Schon vor dreißig Jahren wurde auf Frauenzeitschriften mit der Ananas-Diät, Gurken-Abspeck-Kur oder ähnlichem geworben. Es ist so schön einfach, den Menschen zu versprechen, wenn ihr nur viel von diesem Lebensmittel esst, werdet ihr schlank, schön und gesund werden. Natürlich kann man mit einer kalorienreduzierten Diät, die etwa viele Rezepte mit Gurken liefert, gut abnehmen – zeitlich begrenzt. Danach sollte man wieder ausgewogen essen. Generell sollte man sich gesund, ausgewogen und möglichst natürlich ernähren. Diese Empfehlung klingt allerdings nicht so ansprechend und verkauft sich auch nicht so gut wie »Grünkohl – das gesündeste Lebensmittel der Welt«. Obwohl ich zugeben muss, dass Grünkohl wirklich ein sehr gesundes, vitalstoffreiches Gemüse ist.

Was für eine Halbwertszeit haben solche Trends?

Essentrends verschwinden nicht unbedingt wieder. Der Trend, sich vegetarisch zu ernähren, steigt zum Beispiel stetig an. Der große Hype um Sushi, als alle nur noch rohen Fisch auf Reis essen wollten, hielt etwa zwei Jahre an. Zur Zeit sprießen Burger-Läden, die qualitativ hochwertiges Fleisch zwischen Brötchenhälften anbieten, aus dem Boden. Menschen sind neugierig, auch kulinarisch.
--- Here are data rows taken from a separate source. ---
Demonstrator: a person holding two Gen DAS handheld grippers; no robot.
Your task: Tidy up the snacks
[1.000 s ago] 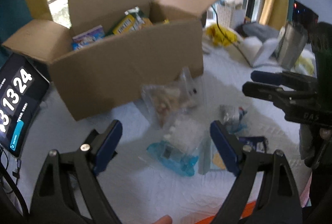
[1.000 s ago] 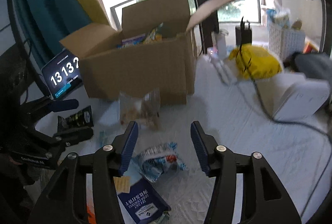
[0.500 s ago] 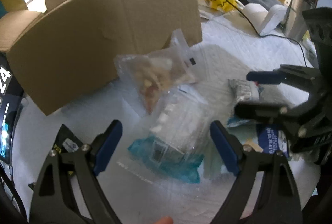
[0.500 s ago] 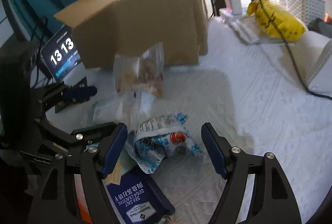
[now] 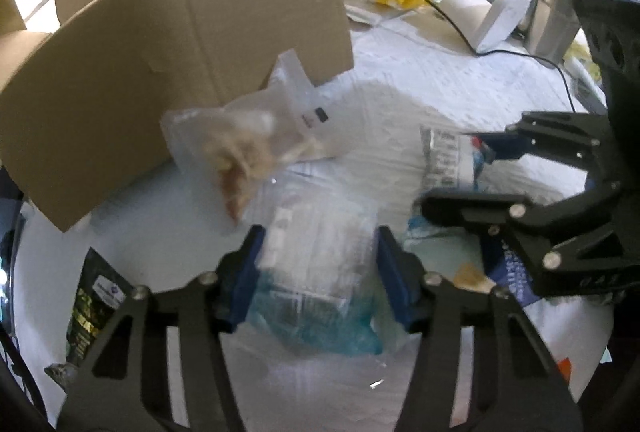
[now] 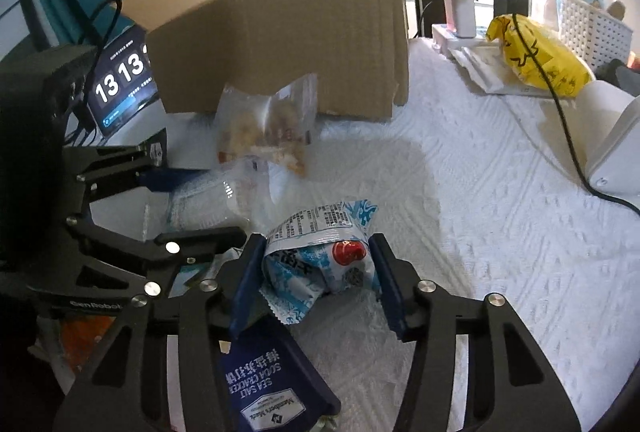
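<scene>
Your right gripper (image 6: 316, 272) brackets the blue-and-white snack packet (image 6: 320, 256), which lies crumpled on the white counter (image 6: 480, 232) in front of the cardboard box (image 6: 288, 44), well short of its near wall. The jaws have just been closing, and both blue pads now sit against the packet's sides, so I judge it grasped; its long axis runs roughly across the jaws, leaving the printed end poking out above the pads. Your left gripper (image 5: 320, 272) has also just been closing, on the clear bag with the teal end (image 5: 316, 288), which lies beside that packet and equally short of the box; the pads appear to press its flanks, though blur leaves the contact less certain. The coming move turns on one relation: the box stands beyond both grippers, its front wall between them and its open top, so each load must rise over that wall before it can go in. Both grippers sit at about the same remove from it. The box's contents cannot be seen from either view at this angle. Leaning against the box's front wall is a clear bag of pale snacks (image 5: 248, 148), unheld. A dark blue cracker pack (image 6: 272, 384) lies under the right gripper, farther from the box, and a black-and-green sachet (image 5: 92, 312) lies off the box's left corner.
</scene>
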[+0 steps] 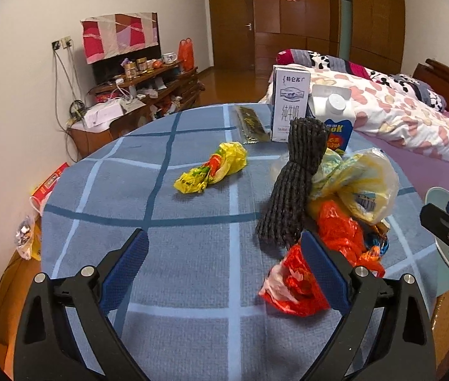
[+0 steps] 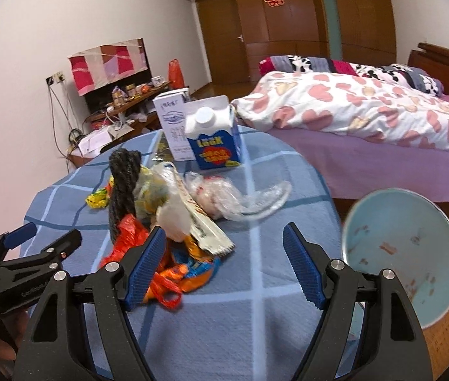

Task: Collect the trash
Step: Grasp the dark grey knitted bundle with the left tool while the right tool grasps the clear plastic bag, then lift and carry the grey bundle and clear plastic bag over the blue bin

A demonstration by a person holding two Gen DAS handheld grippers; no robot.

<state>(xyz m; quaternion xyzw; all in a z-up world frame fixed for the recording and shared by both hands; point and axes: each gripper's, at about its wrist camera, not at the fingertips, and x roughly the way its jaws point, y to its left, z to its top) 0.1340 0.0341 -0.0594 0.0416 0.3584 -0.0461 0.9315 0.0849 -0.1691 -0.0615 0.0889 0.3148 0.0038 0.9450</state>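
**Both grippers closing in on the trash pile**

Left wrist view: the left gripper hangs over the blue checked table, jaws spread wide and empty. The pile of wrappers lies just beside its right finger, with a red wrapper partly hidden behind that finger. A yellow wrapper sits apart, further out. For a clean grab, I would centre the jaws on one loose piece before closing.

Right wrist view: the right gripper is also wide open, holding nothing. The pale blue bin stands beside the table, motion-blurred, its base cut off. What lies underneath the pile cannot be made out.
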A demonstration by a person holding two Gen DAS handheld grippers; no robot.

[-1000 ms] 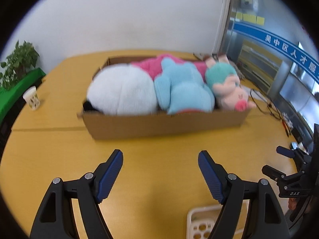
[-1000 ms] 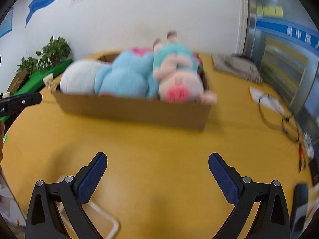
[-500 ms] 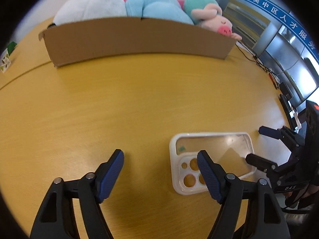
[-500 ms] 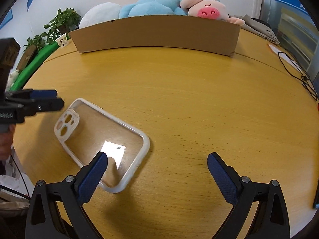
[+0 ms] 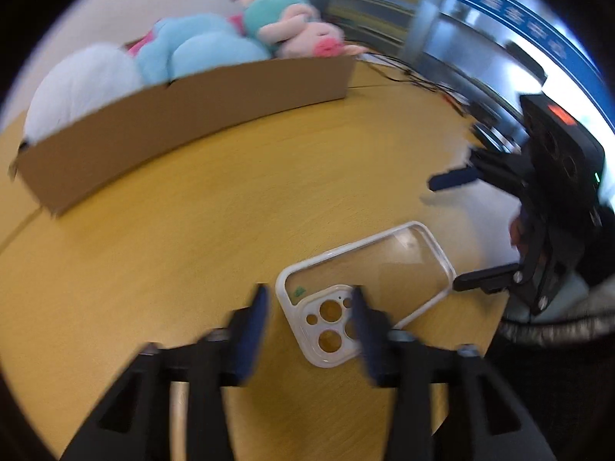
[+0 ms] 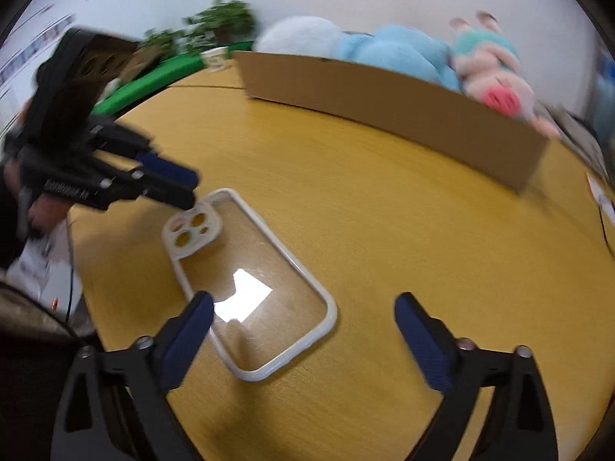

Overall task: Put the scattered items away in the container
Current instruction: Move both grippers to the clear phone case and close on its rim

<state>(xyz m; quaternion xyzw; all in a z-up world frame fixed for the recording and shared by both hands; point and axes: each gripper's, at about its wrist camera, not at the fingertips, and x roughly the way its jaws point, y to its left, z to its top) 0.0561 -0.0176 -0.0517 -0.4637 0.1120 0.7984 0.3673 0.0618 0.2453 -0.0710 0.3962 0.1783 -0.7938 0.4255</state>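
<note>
Nearest, the left hand-held gripper (image 5: 309,328) stood released, its jaws having just been opening, with the camera end of the phone case (image 5: 365,292) between its fingers (image 5: 255,326) and nothing pressed on it. The case lay flat on the tabletop (image 5: 173,238), near the front edge, clear-backed with a white rim. The right hand-held gripper (image 6: 303,332) was also released, jaws wide and just lately opening further; the case's other end (image 6: 269,307) lay between them, closer to the left finger (image 6: 192,330), and I could not tell whether that finger touched the rim. In each view the other gripper showed at the side, close to the case.

Farther back, well apart from the case, stood the cardboard box (image 5: 184,123), already holding a white plush (image 5: 80,84), a blue plush (image 5: 200,50) and a pig plush (image 5: 303,34), all rising above its rim.

As a judgement, most of the tidying looked done: the plush toys were in, and the case was the only loose item visible. What remained was to grip it, lift it off the tabletop and carry it across to the box.
</note>
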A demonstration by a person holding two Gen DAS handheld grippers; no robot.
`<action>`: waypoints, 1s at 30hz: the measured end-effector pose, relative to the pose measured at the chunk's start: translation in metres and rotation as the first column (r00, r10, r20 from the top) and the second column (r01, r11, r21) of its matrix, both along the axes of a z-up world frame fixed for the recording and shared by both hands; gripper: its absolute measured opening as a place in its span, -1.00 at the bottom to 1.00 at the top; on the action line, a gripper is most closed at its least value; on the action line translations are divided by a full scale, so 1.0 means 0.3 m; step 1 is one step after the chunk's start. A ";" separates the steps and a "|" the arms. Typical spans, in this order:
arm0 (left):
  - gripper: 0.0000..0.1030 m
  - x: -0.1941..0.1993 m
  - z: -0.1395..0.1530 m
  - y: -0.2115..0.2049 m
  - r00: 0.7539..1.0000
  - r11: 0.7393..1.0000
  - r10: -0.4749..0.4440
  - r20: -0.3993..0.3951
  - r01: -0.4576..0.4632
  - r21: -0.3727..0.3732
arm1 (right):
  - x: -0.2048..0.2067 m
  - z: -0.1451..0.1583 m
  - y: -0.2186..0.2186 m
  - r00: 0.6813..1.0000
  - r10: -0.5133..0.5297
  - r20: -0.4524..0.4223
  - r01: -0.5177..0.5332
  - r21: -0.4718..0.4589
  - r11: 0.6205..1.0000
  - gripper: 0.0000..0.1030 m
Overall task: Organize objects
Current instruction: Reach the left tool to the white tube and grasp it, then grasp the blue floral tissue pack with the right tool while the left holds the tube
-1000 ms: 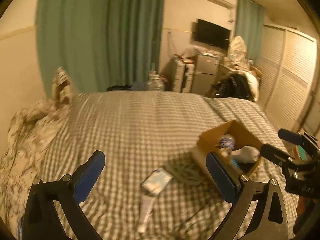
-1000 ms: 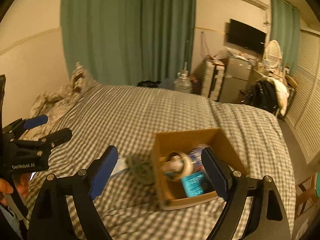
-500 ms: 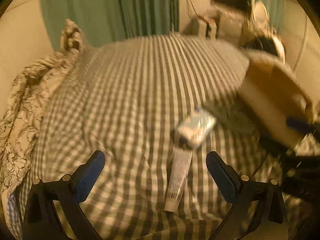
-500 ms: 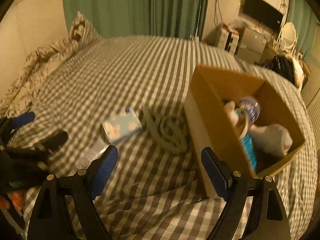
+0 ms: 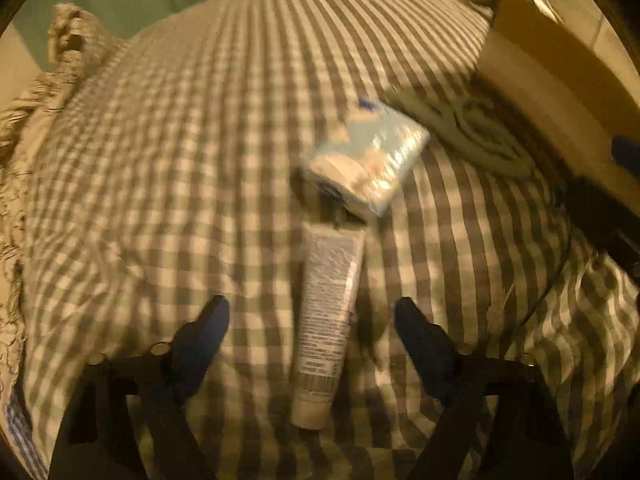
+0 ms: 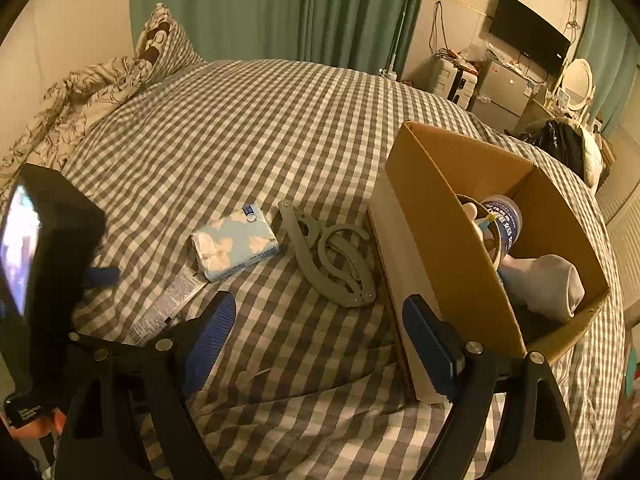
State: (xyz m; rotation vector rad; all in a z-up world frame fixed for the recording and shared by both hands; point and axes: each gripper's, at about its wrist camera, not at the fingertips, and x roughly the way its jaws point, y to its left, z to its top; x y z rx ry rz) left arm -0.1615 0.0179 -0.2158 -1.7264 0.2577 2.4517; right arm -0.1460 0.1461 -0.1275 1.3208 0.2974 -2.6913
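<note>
Here, the left hand-held gripper (image 5: 310,312) is closing around a white tube (image 5: 326,320) on the bed (image 6: 260,120).
Its print is unreadable; the right hand-held gripper (image 6: 320,312) is hanging open near the cardboard box (image 6: 440,216).

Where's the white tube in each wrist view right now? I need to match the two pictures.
Left wrist: the white tube lies lengthwise at lower centre, between the left gripper's closing jaws, not yet pinched.
Right wrist: the tube shows at lower left, partly hidden behind that gripper's own finger.
Shared landmark: the blue tissue pack, just beyond the tube's far end.
</note>
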 end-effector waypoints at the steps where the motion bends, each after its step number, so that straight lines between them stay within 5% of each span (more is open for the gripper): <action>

Was sagt das über unsere Zeit aus?

Das zeigt, dass sich unser Geschmack schnell ändert. Wir ständig Lust haben, Neues auszuprobieren und von Altem rasch gelangweilt sind.

Was kommt nach dem Grünkohl?

Wer weiß, vielleicht essen wir bald alle marinierte, gegrillte oder geröstete Insekten. Die sind sehr eiweißreich und dienen besonders in Entwicklungsländern der Nahrungsaufnahme. Übrigens wäre das ein Trend, der auch schon früher Anklang fand. Im 19. Jahrhundert war zum Beispiel Maikäfersuppe in Deutschland ein beliebtes Rezept.